Another complication is how brands themselves frame sustainability. Marketing often highlights durability, reusability, or eco-friendly materials, but these claims only hold weight if the consumer uses the product in a sustainable way. Owning three or four different water bottles because each was briefly trendy is not meaningfully better for the planet than using disposable bottles. Buying a sturdy Longchamp bag or a waterbottle that could last a decade, but then cycling through several because new colors or limited collaborations drop, turns a sustainable item into yet another part of the consumption churn.
“It was so popular 2 years ago and now it's cheugy, but I’m stuck with it”
Still, it is important to recognize why microtrends have so much cultural power. They allow people to participate in collective moments of fashion, to experiment with identity, and to connect with communities both online and in person. A pair of ruffle socks or polka dot skirts can carry nostalgia, whimsy, or individuality. A neon Stanley can feel like belonging. Microtrends are not inherently harmful, but they do raise important questions: How sustainable is an item if its main value comes from being seen at a particular moment? Can sustainability and trend culture ever truly coexist when novelty is built into the system?
Sustainability in the age of microtrends may ultimately depend on how we shift our collective mindset. Instead of asking what is popular right now, we might begin asking what will last. This is not just about durability in a physical sense, but about longevity in style, meaning, and personal value. A Longchamp tote used daily for years is sustainable. A Birkenstock clog worn across seasons and repaired when worn down is sustainable. An Owala bottle that actually replaces single-use plastics, not just one that sits next to two other bottles on a shelf, is sustainable.

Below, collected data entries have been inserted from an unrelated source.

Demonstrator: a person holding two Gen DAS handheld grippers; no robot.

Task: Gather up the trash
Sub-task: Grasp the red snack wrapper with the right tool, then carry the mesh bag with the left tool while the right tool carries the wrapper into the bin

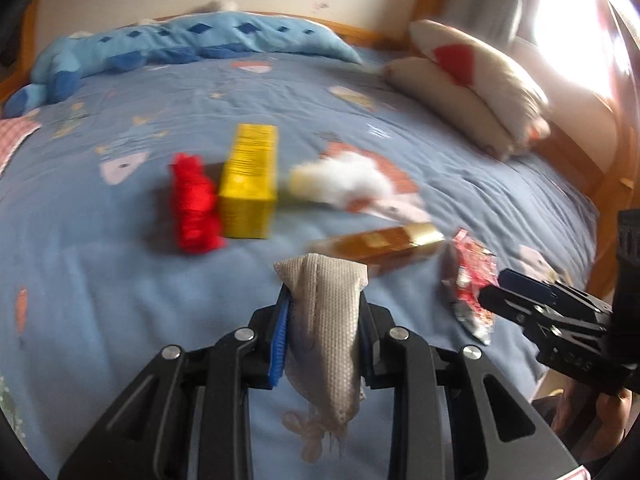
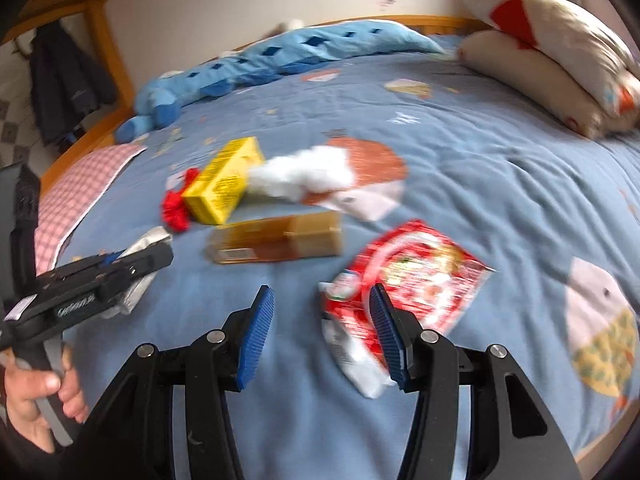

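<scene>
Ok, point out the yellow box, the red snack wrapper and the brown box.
yellow box (image 1: 249, 184), left wrist view, its long top face.
red snack wrapper (image 2: 416, 272), right wrist view, middle of the printed front.
brown box (image 2: 276, 240), right wrist view, centre of its long side.

Home bedroom: wooden-framed bed (image 2: 116, 64), blue patterned quilt (image 1: 120, 240), pillows (image 1: 472, 84), plush toy (image 2: 160, 100), hanging coats (image 2: 60, 80).

I find nothing legible. The yellow box (image 1: 250, 184) carries dark printed lines, the red wrapper (image 2: 404, 284) graphics, the left gripper (image 2: 76, 304) pale lettering: all too blurred.
</scene>
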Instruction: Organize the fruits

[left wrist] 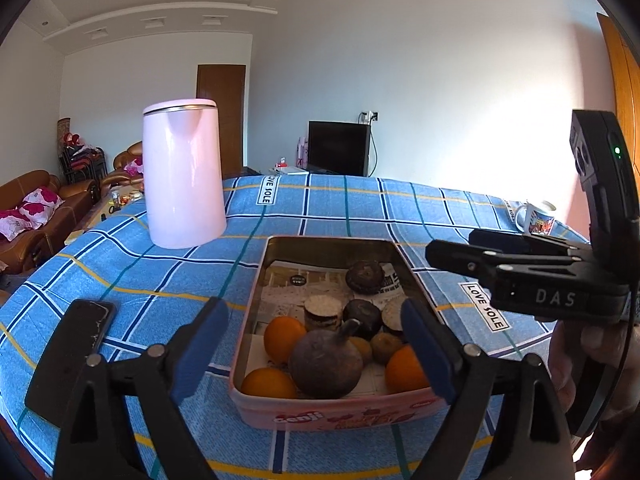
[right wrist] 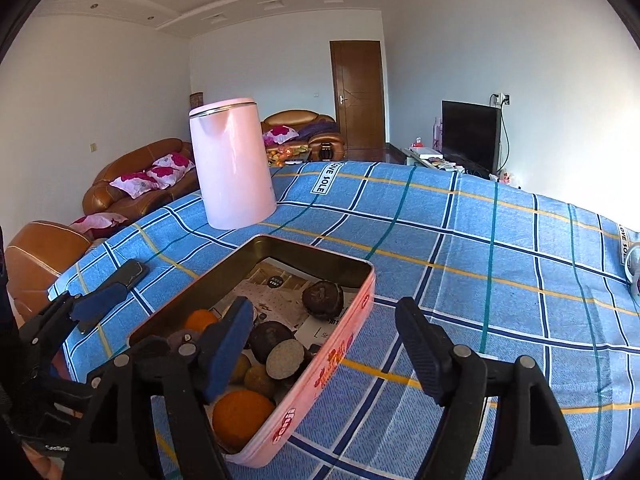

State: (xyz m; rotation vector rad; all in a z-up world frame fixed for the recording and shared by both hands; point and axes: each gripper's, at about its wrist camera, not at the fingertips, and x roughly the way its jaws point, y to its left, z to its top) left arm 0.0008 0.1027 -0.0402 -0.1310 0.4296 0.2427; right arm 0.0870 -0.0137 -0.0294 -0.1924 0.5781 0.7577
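Observation:
A pink rectangular tin [left wrist: 340,414] [right wrist: 340,356] sits on the blue checked tablecloth. It holds several fruits: oranges [left wrist: 282,338] [right wrist: 242,414], a large dark purple round fruit with a stem [left wrist: 326,364], dark mangosteens [left wrist: 365,277] [right wrist: 322,297] and small brownish fruits [left wrist: 385,346]. My left gripper [left wrist: 316,354] is open and empty, just above the tin's near end. My right gripper [right wrist: 324,354] is open and empty, over the tin's right rim; it also shows in the left wrist view [left wrist: 460,254] right of the tin.
A pink kettle [left wrist: 182,174] [right wrist: 232,164] stands behind the tin. A dark phone [left wrist: 98,320] [right wrist: 130,274] lies left of the tin. A printed mug [left wrist: 536,216] stands at the far right edge. Sofas, a TV and a door are beyond the table.

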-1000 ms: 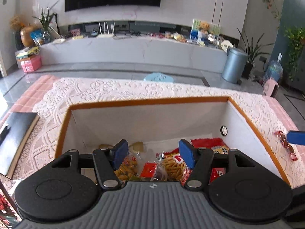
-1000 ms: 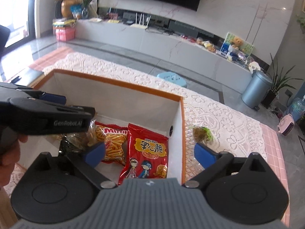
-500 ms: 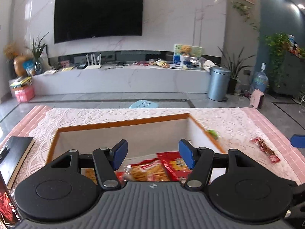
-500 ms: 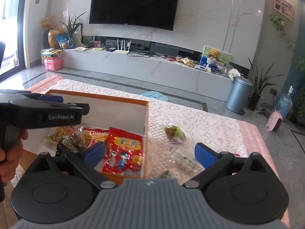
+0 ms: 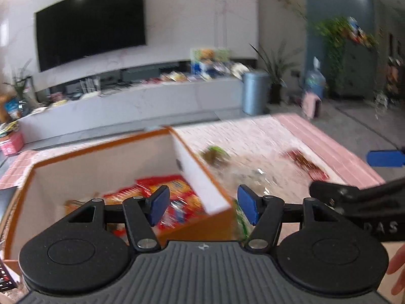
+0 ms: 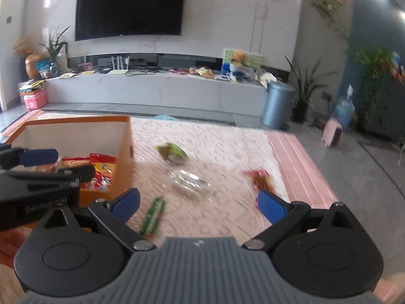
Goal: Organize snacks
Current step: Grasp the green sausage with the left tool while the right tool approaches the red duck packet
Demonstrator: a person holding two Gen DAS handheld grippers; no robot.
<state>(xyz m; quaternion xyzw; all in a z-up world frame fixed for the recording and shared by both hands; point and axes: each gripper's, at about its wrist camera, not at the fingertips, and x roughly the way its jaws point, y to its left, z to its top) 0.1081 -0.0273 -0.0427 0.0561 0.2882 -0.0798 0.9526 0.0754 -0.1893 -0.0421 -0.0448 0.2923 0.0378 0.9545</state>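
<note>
An orange-rimmed box on the lace-covered table holds several red and orange snack bags. My left gripper is open and empty above the box's right front corner. My right gripper is open and empty above the table right of the box. Loose on the cloth lie a green-brown packet, a clear packet, a green stick pack and a red packet. Both views are motion-blurred.
The table's pink right edge drops to the grey floor. Beyond are a white TV bench, a blue bin and potted plants. The other gripper's body shows at each view's side.
Both grippers have swung right and lifted away from the box interior. The loose packets on the cloth have come into view. Both stay open and empty.
</note>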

Students today are navigating this balance between self-expression, social belonging, and environmental responsibility. Microtrends will not disappear, and they will continue to be fun, but the challenge is learning how to participate without getting swept up in the cycle of endless consumption. Sustainability may require slowing down in a culture that thrives on speed, and it may mean rethinking how we assign value to the objects we carry, wear, and post.